(TASK TO CARRY OUT): Beginning with the line that contains "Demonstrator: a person", print each line to the end of the data exactly. Omit the pictures.

----------------------------------------

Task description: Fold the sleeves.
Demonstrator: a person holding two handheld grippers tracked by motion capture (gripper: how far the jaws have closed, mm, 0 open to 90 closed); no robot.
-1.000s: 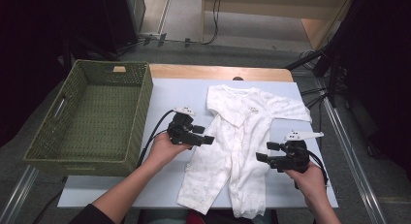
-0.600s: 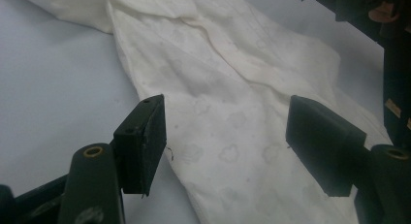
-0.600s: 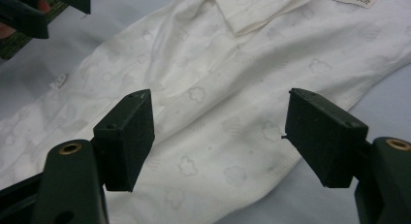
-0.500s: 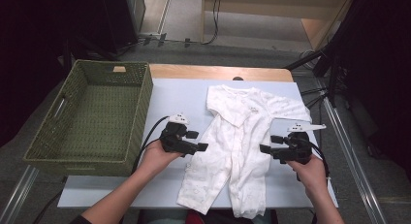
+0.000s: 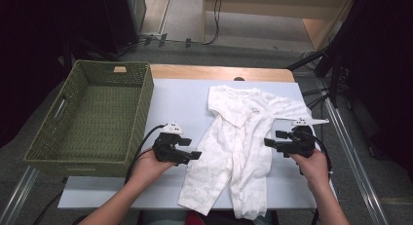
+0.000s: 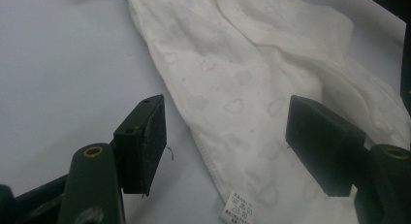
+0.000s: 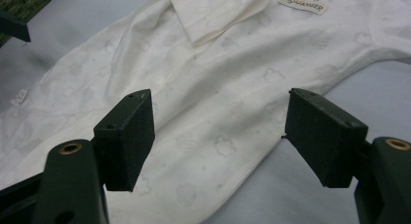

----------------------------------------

(EXERCISE SOLUTION):
Demonstrator: a person holding two handheld grippers tracked by motion capture (gripper: how far the jaws have closed, mm, 0 open to 90 closed); no robot.
-1.000s: 
-0.600s: 
-0.600s: 
-0.500s: 
+0.000s: 
+0.000s: 
+0.000s: 

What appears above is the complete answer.